Ian Kirby Woodworking Design: Making Cuts and Joinery with Marking Tools

Marking your cuts is an essential step in woodworking, and there are a variety of tools for any job from simple pencils to complex marking knives. If you are going to work wood using hand tools, then all of the traditional marking tools are essential. It is a short list: pencil, marking knife, marking gauge, cutting gauge and mortise gauge. If you are going to work wood using machine tools, they are largely redundant because they are replaced by fences, guides and stops of one sort or another. Of the five tools, the pencil is unique.
It serves two purposes, and it is the only one that doesn’t incise the wood. It makes a mark which will position the workpiece — as in face side and face edge mark — left piece, right piece — 1: 2: 3: and so on. It’s very good at this. Its other purpose is that it will make a mark that you intend to cut to. It’s very bad at that. The line has considerable thickness so the accuracy offered by the other marking tools is not achieved. On the other hand, if you are working construction, it is “near enough.”

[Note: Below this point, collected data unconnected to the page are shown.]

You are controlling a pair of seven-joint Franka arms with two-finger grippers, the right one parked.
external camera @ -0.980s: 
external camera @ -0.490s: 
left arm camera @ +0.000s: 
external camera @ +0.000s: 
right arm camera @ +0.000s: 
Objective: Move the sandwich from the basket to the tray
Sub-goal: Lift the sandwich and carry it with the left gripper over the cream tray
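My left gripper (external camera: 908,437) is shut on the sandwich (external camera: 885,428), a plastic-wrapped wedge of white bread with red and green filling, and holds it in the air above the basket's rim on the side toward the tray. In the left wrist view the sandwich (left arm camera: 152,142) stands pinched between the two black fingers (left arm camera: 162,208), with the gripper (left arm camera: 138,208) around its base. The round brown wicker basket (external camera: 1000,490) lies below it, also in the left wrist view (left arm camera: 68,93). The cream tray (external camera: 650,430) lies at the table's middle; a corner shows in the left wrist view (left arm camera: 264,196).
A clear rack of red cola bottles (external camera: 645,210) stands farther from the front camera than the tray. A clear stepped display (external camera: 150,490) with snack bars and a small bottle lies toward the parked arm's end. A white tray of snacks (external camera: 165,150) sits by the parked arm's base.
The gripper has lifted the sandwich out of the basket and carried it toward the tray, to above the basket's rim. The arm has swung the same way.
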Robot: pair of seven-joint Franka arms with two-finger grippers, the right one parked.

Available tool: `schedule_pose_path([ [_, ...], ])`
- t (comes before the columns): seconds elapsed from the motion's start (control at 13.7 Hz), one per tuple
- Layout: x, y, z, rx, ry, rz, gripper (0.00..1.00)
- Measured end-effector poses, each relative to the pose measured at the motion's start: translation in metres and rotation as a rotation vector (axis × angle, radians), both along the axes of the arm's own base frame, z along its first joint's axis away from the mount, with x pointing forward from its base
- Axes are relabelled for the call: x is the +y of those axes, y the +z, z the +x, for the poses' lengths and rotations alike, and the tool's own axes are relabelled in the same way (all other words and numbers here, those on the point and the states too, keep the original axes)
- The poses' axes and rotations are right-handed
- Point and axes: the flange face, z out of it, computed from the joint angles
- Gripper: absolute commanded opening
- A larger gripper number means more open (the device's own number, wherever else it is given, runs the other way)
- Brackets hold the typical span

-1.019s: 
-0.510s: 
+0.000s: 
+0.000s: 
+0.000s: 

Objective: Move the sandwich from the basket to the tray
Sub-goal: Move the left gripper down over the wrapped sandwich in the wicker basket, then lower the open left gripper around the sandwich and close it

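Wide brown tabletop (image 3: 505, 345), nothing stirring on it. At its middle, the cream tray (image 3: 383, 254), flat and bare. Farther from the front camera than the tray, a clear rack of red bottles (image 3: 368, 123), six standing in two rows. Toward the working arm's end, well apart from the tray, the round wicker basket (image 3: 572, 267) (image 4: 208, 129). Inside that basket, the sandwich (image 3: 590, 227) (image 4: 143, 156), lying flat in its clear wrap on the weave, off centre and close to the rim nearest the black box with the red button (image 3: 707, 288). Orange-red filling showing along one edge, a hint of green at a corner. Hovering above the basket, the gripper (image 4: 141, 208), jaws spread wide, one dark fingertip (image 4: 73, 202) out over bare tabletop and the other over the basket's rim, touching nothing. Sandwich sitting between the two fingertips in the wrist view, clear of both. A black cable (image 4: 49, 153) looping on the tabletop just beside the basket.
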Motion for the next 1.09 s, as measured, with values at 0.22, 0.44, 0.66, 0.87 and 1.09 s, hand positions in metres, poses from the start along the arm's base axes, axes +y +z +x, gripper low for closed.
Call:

Use the guide on your marking tools to maintain long, straight cut lines when marking out lengthy joinery and cuts Because the other marking tools incise the wood, they make a more finite line. However, they need a guide to be effective. For example, the marking knife is used in conjunction with a try square to knife shoulder lines. It’s also used to mark pins from tails when making a dovetail joint. The three gauges require a straight workpiece edge from which to work. You could think of this as the flip side of a table saw fence. They both require a straight edge from which to operate. The saw fence is fixed and the workpiece moves. In hand work, the fence-gauge moves but the workpiece remains still.

Combinations of these tools can make things easier, usually a pencil and a marking knife to make these mortise cuts more visible. Recently, whilst reading a well-known British author’s book, I was surprised to find that he sharpened the spur on a marking gauge so that it had a knife edge. His claim is that the one gauge will do the work of two. I have also seen this claim from the makers of gauges made from a slim metal rod. It is poor advice. Here is why: the grain on some species will influence the knife edge to wander when used with the grain, especially if you are something of an aspiring woodworker. The knife of a cutting gauge is flat on one side with a sharpening bevel on the other side, making it the proper tool for this task — it will resist the influence of the grain. The sharpened single spur is insufficient for this task and will be more affected by the difficult wood grain. One point: the incision the cutting gauge makes reflects its single bevel knife edge and, to be properly used in some operations, it needs to be turned over.